• **What the task asks**
Only the lines from the top of the listing below through the line containing "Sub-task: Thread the" should be output, exactly and with no pictures.
########
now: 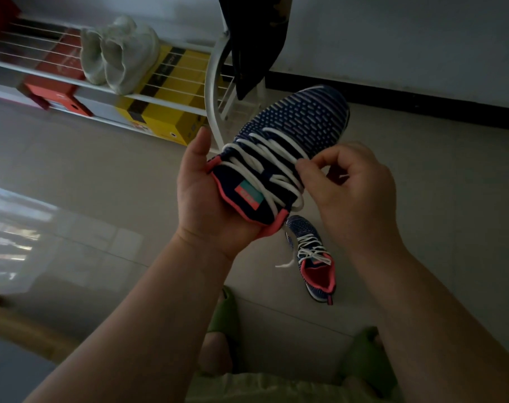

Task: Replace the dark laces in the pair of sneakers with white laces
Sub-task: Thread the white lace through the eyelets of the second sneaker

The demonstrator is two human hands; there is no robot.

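Note:
A navy knit sneaker with a pink collar is up in the air in front of me, toe pointing away. My left hand grips its heel and collar from the left. White laces cross its eyelets in several rows. My right hand pinches a white lace on the shoe's right side with thumb and forefinger. The second sneaker of the pair lies on the tiled floor below, laced in white with loose ends trailing to its left.
A white wire shoe rack stands at the back left, holding pale shoes above red and yellow boxes. A dark cloth hangs over its end. My feet in green slippers are below. A black skirting runs along the wall.

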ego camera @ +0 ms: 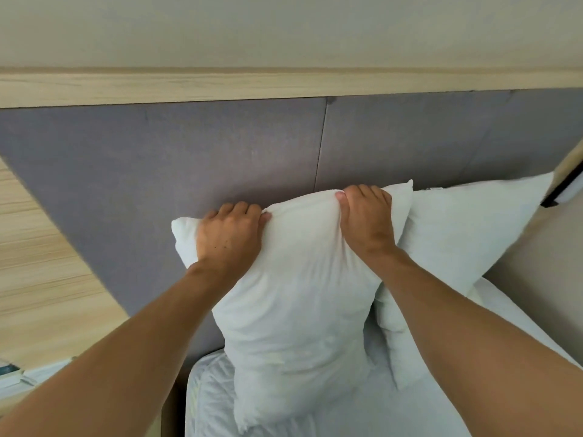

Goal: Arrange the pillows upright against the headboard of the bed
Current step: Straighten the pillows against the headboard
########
• **Solution to this problem**
now: 

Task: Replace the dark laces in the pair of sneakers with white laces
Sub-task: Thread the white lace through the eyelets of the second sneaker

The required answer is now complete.